**THE PROBLEM:** Would you output the entries below only from the line containing "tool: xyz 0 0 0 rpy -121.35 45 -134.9" through the line containing "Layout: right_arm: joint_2", exactly as they stand and with both ends included?

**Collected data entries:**
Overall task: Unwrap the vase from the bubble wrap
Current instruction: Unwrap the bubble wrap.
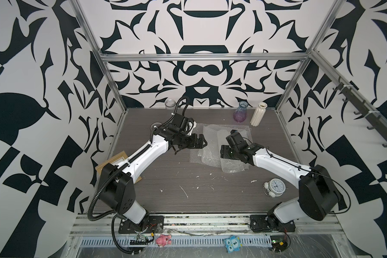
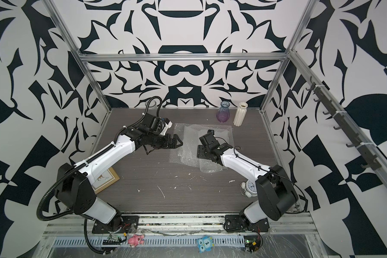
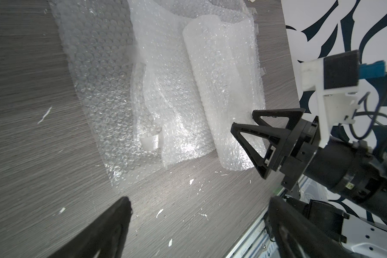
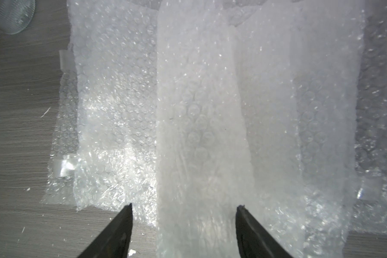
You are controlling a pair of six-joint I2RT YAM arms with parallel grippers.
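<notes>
Several flat sheets of bubble wrap [image 1: 212, 134] [image 2: 189, 134] overlap mid-table. On them lies a whitish rolled tube of bubble wrap [image 3: 221, 78] [image 4: 199, 122]; what it holds does not show. My right gripper [image 4: 184, 206] [image 3: 243, 120] [image 1: 222, 153] is open, its jaws standing either side of one end of the tube. My left gripper [image 3: 199, 203] [image 1: 203, 141] [image 2: 180, 141] is wide open and empty, over bare table just left of the sheets. Two bare vases stand at the back: a purple glass vase [image 1: 240, 112] and a white ribbed vase [image 1: 258, 114].
A clear glass jar [image 1: 170, 103] [image 4: 9, 15] stands at the back left. A white alarm clock [image 1: 275, 184] lies front right by the right arm. A framed picture [image 1: 112, 160] lies under the left arm. Tape tabs [image 4: 65, 166] stick out from the sheets' edge.
</notes>
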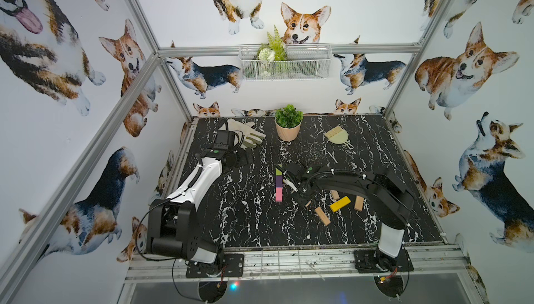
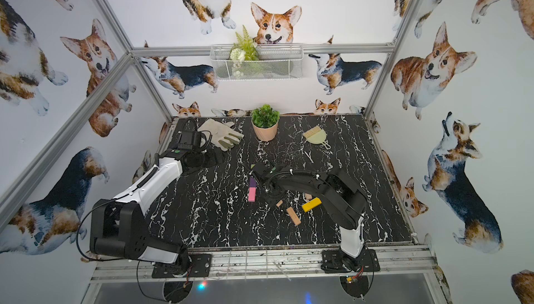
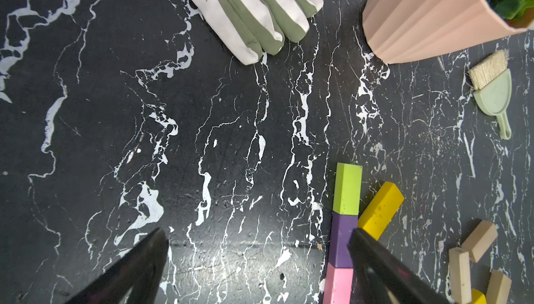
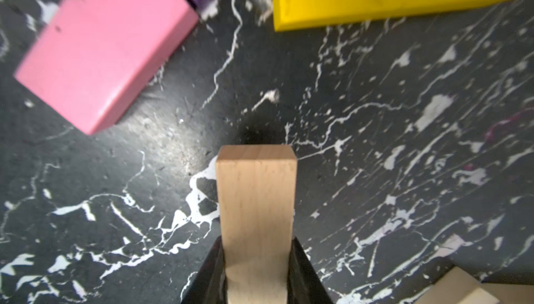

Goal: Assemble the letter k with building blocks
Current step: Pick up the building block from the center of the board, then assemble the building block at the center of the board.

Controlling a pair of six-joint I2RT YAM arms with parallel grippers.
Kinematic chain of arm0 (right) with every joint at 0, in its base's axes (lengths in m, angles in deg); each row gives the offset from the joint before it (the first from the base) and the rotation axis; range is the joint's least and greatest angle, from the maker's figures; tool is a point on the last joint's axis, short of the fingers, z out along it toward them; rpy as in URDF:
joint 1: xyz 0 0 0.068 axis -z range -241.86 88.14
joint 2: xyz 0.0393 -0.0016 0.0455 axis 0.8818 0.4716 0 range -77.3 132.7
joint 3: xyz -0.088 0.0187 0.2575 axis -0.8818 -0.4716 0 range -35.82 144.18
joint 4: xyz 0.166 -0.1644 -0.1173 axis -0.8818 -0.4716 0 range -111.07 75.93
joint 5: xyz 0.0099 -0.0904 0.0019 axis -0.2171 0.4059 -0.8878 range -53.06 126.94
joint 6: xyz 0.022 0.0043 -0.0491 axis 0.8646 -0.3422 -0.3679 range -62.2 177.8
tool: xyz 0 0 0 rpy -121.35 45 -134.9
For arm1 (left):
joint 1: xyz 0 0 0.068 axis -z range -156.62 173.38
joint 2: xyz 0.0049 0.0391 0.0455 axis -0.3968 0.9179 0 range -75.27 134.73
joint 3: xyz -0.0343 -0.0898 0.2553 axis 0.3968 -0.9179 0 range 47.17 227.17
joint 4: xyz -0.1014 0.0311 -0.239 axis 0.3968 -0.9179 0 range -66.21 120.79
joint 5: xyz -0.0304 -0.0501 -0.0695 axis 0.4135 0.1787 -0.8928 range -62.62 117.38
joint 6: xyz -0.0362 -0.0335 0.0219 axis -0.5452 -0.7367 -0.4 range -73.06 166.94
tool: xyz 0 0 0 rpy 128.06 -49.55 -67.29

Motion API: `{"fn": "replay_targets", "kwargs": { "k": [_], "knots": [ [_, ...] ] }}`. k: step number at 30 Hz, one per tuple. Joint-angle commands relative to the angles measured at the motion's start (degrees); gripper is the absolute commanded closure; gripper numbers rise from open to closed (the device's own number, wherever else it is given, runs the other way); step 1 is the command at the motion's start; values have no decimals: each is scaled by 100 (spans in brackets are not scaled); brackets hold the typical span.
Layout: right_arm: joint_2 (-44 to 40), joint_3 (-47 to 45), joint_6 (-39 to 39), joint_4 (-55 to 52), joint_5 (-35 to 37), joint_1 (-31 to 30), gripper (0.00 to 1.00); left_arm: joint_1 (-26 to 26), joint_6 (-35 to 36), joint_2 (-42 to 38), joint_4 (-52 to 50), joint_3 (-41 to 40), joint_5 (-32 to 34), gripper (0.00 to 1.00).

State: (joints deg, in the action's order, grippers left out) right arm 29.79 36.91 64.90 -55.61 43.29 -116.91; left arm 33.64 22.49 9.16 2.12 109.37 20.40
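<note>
1. Building blocks (image 1: 279, 181): the green block (image 3: 346, 190), purple block (image 3: 341, 242) and pink block (image 4: 107, 51) lie end to end on the bench (image 3: 115, 115).
2. Your right gripper (image 4: 257, 247) squeezes a tan block (image 4: 257, 195), which sticks out ahead.
3. The pink block lies just to its left.
4. Your left gripper (image 3: 258, 236) gapes empty, far off.

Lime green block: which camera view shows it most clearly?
The left wrist view: the whole lime green block shows there, lying end to end with the purple block. In a top view only a small part shows beside the right arm. The right wrist view does not show it.
</note>
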Motion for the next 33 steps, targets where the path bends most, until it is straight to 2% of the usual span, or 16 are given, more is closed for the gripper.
{"fn": "replay_targets", "kwargs": {
  "k": [1, 14, 33],
  "knots": [
    [120, 241, -210, -74, 68, -6, 71, -6, -51, -5, 46, 21, -24, 0],
    [720, 872, -390, -188, -136, 19, 70, -7, -51, 0, 71, 12, -27, 0],
    [997, 1024, -293, -258, -292, 125, 67, -7, -68, -14, 77, -6, -5, 0]
  ]
}}
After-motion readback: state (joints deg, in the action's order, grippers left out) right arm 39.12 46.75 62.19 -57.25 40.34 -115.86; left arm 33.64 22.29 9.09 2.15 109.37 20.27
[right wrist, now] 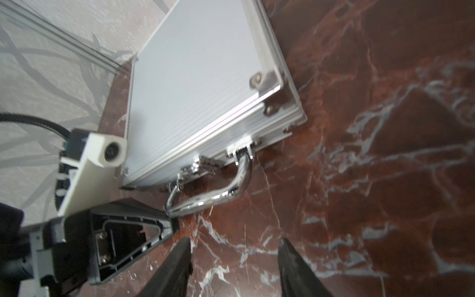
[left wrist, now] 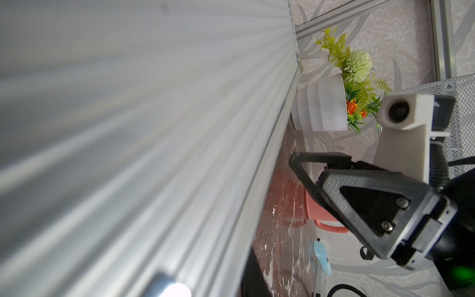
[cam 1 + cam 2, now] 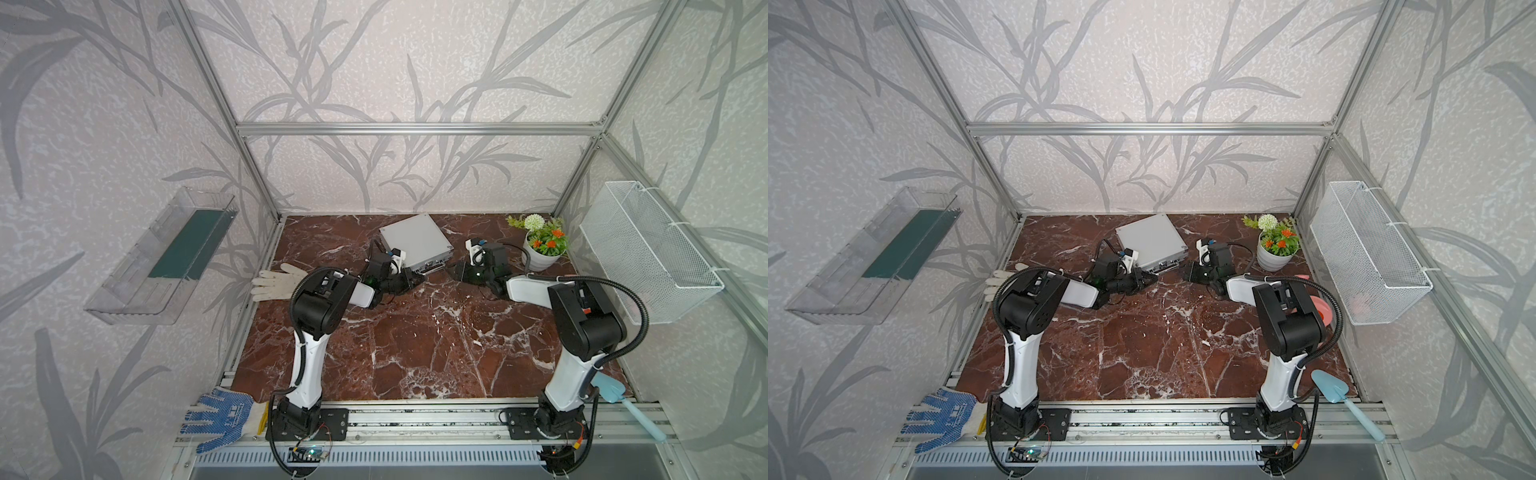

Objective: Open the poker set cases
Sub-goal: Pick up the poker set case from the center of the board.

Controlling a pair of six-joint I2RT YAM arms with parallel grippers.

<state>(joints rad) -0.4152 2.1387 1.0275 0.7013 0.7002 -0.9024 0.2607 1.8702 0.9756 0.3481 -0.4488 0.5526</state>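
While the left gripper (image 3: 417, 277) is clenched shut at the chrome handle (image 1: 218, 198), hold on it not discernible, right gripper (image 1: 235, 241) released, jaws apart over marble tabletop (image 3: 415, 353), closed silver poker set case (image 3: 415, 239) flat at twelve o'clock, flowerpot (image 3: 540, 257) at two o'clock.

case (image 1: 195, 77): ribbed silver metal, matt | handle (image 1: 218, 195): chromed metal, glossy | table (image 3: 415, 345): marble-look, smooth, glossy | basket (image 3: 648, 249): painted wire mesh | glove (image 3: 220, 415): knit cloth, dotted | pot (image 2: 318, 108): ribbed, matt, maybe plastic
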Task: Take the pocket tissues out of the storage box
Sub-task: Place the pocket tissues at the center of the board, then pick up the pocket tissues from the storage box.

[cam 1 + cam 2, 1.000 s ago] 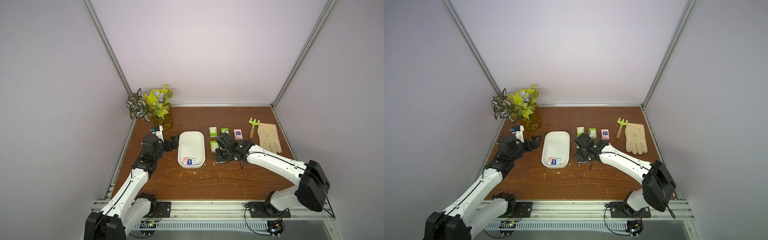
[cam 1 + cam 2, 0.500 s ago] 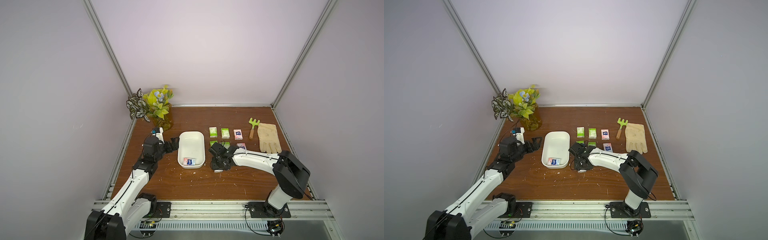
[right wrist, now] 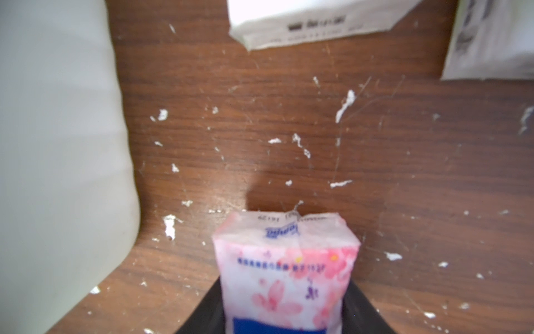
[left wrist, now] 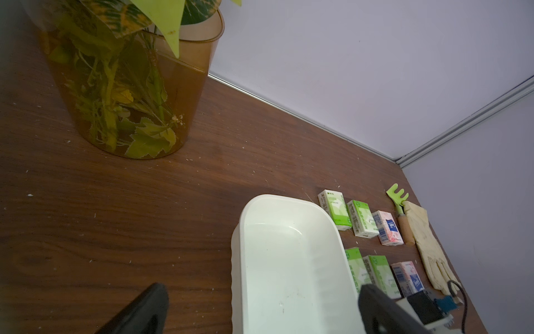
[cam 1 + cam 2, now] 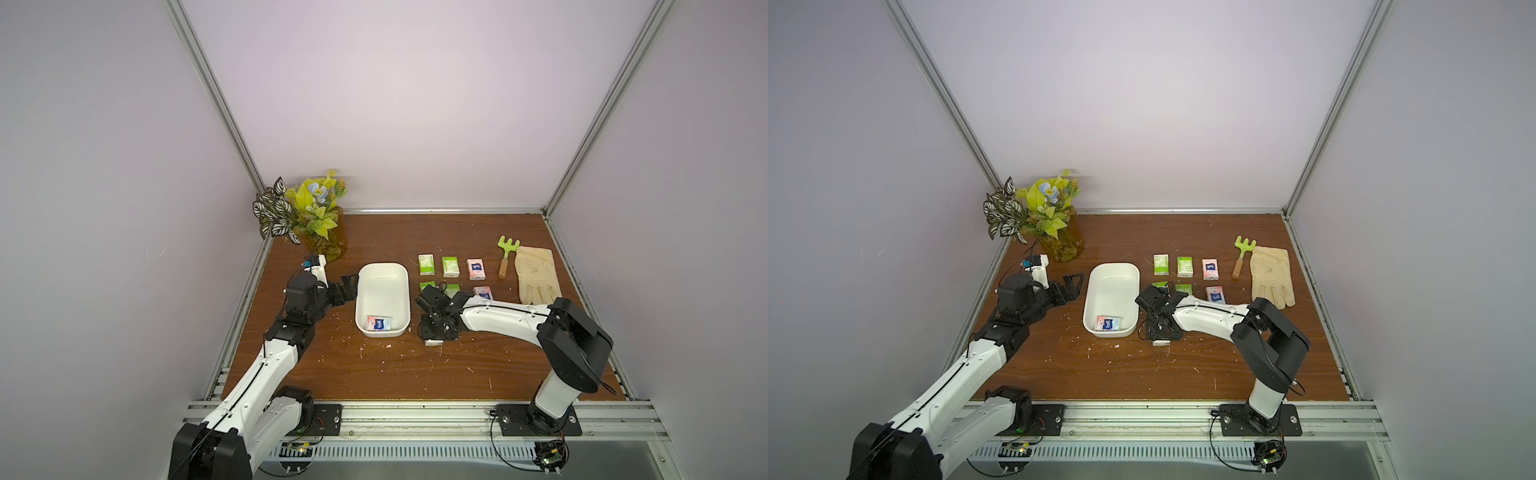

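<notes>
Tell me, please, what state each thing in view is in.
Box: upright, holding one packet.
Left tool: open, beside the box.
Right tool: pink packet between its jaws, end-on near the table; grip unclear.
Six packets: flat on the table, two rows.
Vase: upright.
Rake, glove: lying flat.

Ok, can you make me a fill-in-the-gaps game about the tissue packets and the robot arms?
1. Inside the storage box lies just ___ packet.
2. The jaws of the left gripper beside the box are wide ___.
3. Between the jaws of the right gripper sits a ___ flowery packet.
4. The glove lies next to a little rake whose head is ___.

Missing words: one; open; pink; green
</notes>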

**SOLUTION TO THIS TASK:**
tool: xyz 0 0 0 rpy -121.35 45 -134.9
For arm1 (left):
joint 1: xyz 0 0 0.068 axis -z range -156.62 173.38
joint 2: xyz 0.0049 0.0391 0.0455 axis -0.3968 0.9179 0 range -75.27 134.73
joint 3: xyz -0.0343 -0.0898 0.2553 axis 0.3968 -0.9179 0 range 47.17 227.17
joint 4: xyz -0.1014 0.0311 -0.239 axis 0.3968 -0.9179 0 range -66.21 120.79
joint 5: xyz -0.0304 -0.0501 -0.0695 axis 0.4135 0.1787 -0.8928 range -62.62 117.38
joint 6: xyz -0.0362 -0.0335 0.0219 axis -0.5452 -0.7367 -0.4 range -73.06 166.94
tool: xyz 0 0 0 rpy 128.06 -49.55 -67.29

Motion API: `{"fn": "replay_targets", "kwargs": { "k": [_], "knots": [ [_, ...] ] }}`. k: step number at 30 Hz, one per tuple. Joint-angle commands relative to the angles measured at the motion's start (degrees); gripper is the absolute commanded closure; gripper numbers rise from open to closed (the device's own number, wherever else it is given, runs the other way); step 1 is the command at the motion's start; values have no decimals: each is scaled by 100 (spans in brackets are not scaled); brackets hold the typical span.
Layout: right_arm: joint_2 (-44 to 40), joint_3 (-47 to 45), joint_6 (-39 to 39), joint_4 (-55 to 52), joint_5 (-35 to 37), joint_1 (-31 to 30), gripper (0.00 to 1.00); left_arm: joint_1 (-26 to 26), joint_6 (-35 to 36), joint_2 (-42 to 38), joint_4 (-52 to 50), joint_3 (-41 to 40), joint_5 (-32 to 34), gripper (0.00 to 1.00).

Here the answer is complete.